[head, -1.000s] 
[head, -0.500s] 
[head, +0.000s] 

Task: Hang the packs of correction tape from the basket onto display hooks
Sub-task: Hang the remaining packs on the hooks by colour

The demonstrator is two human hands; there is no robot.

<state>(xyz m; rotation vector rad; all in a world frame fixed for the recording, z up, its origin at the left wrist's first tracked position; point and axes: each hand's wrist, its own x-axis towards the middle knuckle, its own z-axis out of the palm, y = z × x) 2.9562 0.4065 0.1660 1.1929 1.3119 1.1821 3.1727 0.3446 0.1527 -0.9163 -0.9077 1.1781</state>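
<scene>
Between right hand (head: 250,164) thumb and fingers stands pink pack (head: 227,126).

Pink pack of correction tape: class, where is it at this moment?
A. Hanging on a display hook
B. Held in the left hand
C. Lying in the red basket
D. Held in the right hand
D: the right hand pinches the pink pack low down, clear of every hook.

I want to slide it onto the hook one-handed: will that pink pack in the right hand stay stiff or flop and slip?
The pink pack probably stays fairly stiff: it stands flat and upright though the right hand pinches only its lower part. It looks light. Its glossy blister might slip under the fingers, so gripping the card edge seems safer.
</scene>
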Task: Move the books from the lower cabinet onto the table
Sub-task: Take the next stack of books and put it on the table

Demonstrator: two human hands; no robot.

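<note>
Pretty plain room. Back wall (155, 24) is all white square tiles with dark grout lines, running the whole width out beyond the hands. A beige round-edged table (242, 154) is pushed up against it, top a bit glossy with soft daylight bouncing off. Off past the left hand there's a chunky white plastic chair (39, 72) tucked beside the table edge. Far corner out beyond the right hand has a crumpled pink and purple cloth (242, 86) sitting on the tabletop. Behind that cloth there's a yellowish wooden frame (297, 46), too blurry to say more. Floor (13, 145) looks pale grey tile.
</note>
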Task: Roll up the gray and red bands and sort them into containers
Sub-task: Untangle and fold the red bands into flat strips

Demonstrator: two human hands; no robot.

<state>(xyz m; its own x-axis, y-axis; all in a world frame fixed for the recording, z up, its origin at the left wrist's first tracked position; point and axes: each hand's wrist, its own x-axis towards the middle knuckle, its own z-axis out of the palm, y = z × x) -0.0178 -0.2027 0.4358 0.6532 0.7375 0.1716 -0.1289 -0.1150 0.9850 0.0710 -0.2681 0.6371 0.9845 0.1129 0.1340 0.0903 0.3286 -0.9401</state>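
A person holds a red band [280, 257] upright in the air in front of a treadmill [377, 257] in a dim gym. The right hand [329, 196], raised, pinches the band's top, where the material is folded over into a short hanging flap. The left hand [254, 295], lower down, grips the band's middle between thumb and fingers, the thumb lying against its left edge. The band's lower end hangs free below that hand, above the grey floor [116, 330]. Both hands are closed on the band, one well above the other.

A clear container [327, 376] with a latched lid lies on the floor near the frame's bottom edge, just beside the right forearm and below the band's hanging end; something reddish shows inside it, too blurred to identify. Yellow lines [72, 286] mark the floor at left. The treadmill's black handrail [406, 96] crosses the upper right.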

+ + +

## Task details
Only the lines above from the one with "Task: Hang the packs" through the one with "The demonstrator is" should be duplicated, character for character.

## Solution to this problem
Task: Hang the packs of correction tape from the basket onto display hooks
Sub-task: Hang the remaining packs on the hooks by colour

The demonstrator is two human hands; there is no robot.

Nothing more remains in this exercise.